34 JĞQ’nun değil sağa yanaşmak, kıpırdayacak durumu yoktu. Bu arada ambulansın tam arkasında bir hafriyat kamyonu şoförü zart zart korna çalarak ambulanstan yol istiyordu. İnanmayacaksınız ama evet, zart zart korna çalarak ambulanstan yol istiyordu bir hafriyat kamyonu.

Tuncay ’ la havle vela kuvvete, illa billah’ dedi. Kamyon hâla korna çalmaya devam edince bir kez daha ’ la havle vela kuvvete illa billah’ Dedi. Bu durum üçüncü kez tekrarlanıp kamyonun şoförü bir de ’ Ulan yol versene hırbo’ demez mi? Cenap Hocanın ’ Evladım sakinnn’ demesine aldırmadan ambulanstan indi.

Tuncay’ın ambulanstan indiğini gören kamyon şoförü de elinde bir levye demiri ile kamyonundan indi.

İki dakika sonra Cenap Hoca, Metin Hocayı aradı telefonla.

-Alooo. Metin Hocam. Yolda bir hasta daha aldık.
-Allah Allah. Durumu çok mu acildi? Nesi varmış?
-Hocam ! vatandaşın g.tüne levye demiri kaçmış.

Metin Hoca başını salladı.

-Yahu kardeşim ne oluyor bu millete böyle?  Birinin boğazına döner bıçağı giriyor, ötekinin g.tüne levye demiri kaçıyor. Daha neler göreceğiz bakalım.
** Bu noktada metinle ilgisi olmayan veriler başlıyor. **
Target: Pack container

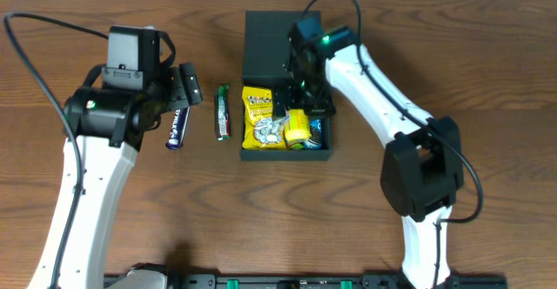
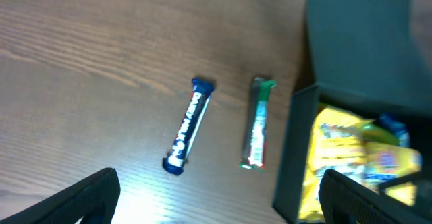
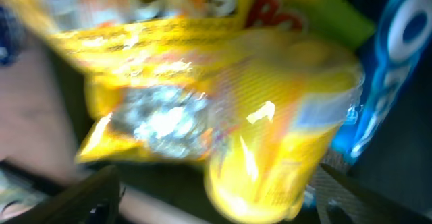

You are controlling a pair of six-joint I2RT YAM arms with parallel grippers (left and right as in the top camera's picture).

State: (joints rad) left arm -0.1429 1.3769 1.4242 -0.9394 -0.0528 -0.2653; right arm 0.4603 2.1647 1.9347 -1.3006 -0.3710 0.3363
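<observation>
The dark teal container (image 1: pixel 320 156) stands at the table's middle with its flap lid (image 1: pixel 265 41) laid open at the back. Inside lie a yellow snack bag (image 1: pixel 259 119), a small yellow packet (image 1: pixel 298 129) and a blue packet (image 1: pixel 316 132). My right gripper (image 1: pixel 302 97) hangs over the container, open, with the small yellow packet (image 3: pixel 283 136) just below its spread fingers (image 3: pixel 219 200). My left gripper (image 1: pixel 188 84) is open and empty (image 2: pixel 219 207) above the table, left of the container. A blue bar (image 2: pixel 187 126) and a green bar (image 2: pixel 258 124) lie there.
The blue bar (image 1: pixel 177 129) and green bar (image 1: pixel 223 112) lie side by side on the brown wooden table (image 1: pixel 487 80) between the left arm and the container wall (image 2: pixel 293 150). The right arm reaches in from the right.
</observation>
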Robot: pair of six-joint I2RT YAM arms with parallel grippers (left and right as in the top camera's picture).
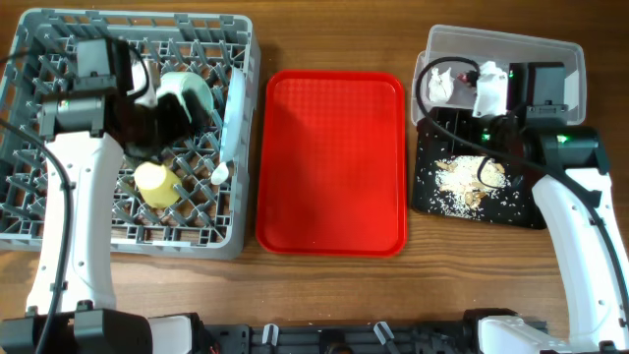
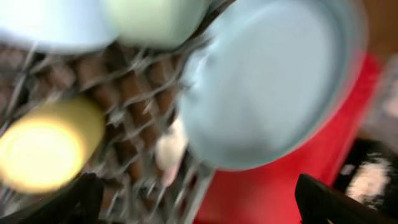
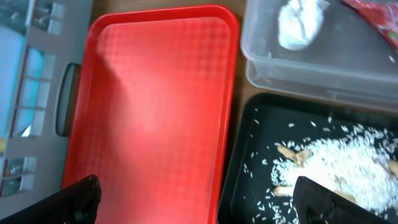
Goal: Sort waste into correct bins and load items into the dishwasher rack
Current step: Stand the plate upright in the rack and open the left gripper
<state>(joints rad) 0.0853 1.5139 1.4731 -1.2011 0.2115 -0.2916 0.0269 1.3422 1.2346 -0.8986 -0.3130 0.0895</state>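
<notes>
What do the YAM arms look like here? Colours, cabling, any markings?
Both the left arm and right arm have smooth white rounded links with black joint housings. Black cables loop along each. Small green light on the right arm. Black fingers in wrist views. No legible markings.

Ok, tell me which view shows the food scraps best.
Right wrist: the food scraps fill its lower right, sharp in the black tray. Overhead shows them small and distant. Left wrist: only a blur.
</notes>
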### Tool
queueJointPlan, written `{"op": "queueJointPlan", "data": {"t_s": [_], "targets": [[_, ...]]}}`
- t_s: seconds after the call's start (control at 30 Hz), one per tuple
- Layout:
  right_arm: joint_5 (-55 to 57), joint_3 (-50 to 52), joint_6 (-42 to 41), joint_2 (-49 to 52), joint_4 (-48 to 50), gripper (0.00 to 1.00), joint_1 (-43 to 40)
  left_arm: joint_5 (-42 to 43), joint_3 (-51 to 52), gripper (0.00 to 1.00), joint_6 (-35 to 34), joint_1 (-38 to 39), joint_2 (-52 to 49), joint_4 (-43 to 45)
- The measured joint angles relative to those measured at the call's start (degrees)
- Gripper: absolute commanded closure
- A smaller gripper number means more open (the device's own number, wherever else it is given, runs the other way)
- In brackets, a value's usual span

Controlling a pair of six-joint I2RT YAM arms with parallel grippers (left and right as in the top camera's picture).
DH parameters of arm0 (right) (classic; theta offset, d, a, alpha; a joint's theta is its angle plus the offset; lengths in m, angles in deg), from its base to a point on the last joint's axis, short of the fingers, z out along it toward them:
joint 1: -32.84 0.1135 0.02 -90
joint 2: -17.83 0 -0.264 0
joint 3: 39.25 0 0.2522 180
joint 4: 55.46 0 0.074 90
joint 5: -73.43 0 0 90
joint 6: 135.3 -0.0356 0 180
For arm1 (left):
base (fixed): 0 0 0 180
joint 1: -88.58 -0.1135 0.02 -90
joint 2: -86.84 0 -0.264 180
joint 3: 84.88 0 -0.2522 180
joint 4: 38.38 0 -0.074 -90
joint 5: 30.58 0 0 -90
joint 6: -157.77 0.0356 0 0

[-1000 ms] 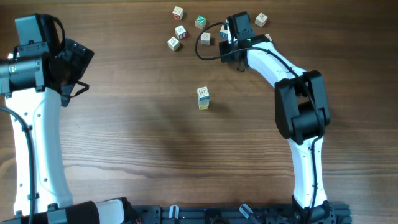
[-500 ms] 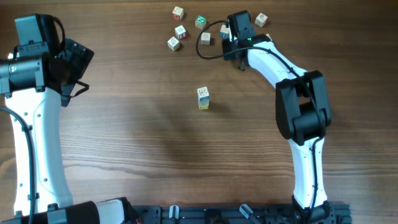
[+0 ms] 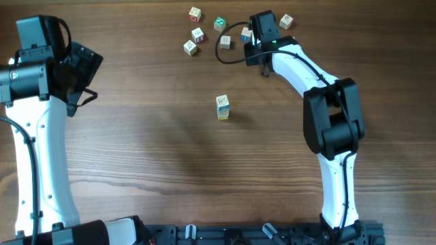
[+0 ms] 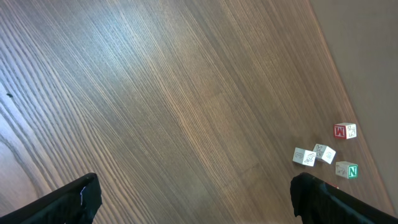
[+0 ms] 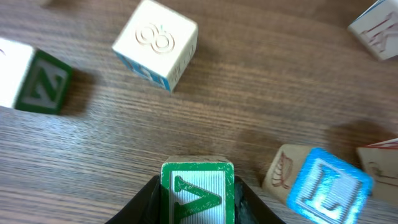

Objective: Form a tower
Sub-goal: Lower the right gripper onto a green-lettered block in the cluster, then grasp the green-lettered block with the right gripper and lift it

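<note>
Nearest your side of the table point(image 3: 170, 170), the tower point(image 3: 223, 107) stands on its own, a narrow one-cube-wide stack with a pale top face and a yellow-marked side showing low down. It is well apart from both arms. Off to the tower's left and a little beyond it, the left gripper point(image 4: 196, 186) hangs over the wood with its jaws spread as wide as they go, and you have nothing between them. Beyond the tower lies a scatter of loose cubes, among them a green N cube point(image 3: 219, 24) and, farthest of that group, a red-lettered cube point(image 3: 195, 13). At the right edge of that scatter, beyond the tower and to its right, your right gripper point(image 5: 198, 183) has its jaws drawn in on a green-lettered cube point(image 5: 198, 196). A dark finger lies flat against each of two opposite sides, so the cube is clamped between them. Whether it rests on the wood you cannot tell from these views. Just beside the gripped cube sits a blue L cube point(image 5: 329, 186), and farther out in the wrist view lies a pale cube with a blue side point(image 5: 157, 43). A single cube point(image 3: 286, 21) lies farther still to the right.
</note>
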Motion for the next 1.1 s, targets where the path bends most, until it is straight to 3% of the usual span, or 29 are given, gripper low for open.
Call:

Evet.. Şimdi ambulansta iki hasta vardı. Doktor Cenap, Hemşire Aysel’e ’ Kızım ! Bu hastaya da bir dekstroz tak. ’ Diye talimat verdi.

Tuncay ve İsmail’in kanepeye uzattıkları hafriyat kamyonu şoförünün ( Kanepe işte. Sedye değil. Bu ambulans bildiğiniz ambulanslardan değil zaten ) başının altına bir oyalı kırlent yerleştirdi hemşire Aysel...Kırlent üzerindeki oya tam bir sanat harikasıydı. Bunu gören Hülya Hanım atıldı hemen:

-Kız o ne güzel oya öyle. Gözün kör olmasın e mi? Bunu nasıl ördün? Dur da örneğini alayım.

Aysel bir taraftan elindeki ören bayan dantel kukasından aldığı ebruli ip ile oyanın örneğini çıkartırken öte taraftan Hülya Hanıma cevap verdi.

-Valla ben de Baş  Hemşire Deniz Ablamdan öğrendim. Bu işin asıl ustası odur. Ameliyat yaralarına bile dikiş yerine teyel çeker ya da üzerine danteller hazırlar.

Bu arada ambulans bir kaç metre ilerleyebilmiş ama sonra tekrar durmak zorunda kalmıştı. İsmail ana avrat küfürleri saydırdırken Tuncay yine anons yaptı.

- 34 WQX Lütfen sağa yanaşır mısın kardeşim.

34 WQX Plakalı araç hiç mi hiç oralı değildi. Tuncay bir kez daha anons yaptı.

-Heeeyy sana söylüyorum angut. Sağa yanaş.Görmüyor musun arkandaki ambulansı ?

34 WQX Plakalı BMW den her halinden Mafya elemanı olduğu anlaşılan bir vatandaş indi. Elinde bir beyzbol sopası vardı. Anonsun ambulans şoförü İsmail tarafından yapıldığını sanmış, İsmail’i de ufak tefek görünce yanındaki Tuncay’a hiç dikkat etmemişti.

Öfkeyle ambulansın kapısına yapışıp çekmeye başladı.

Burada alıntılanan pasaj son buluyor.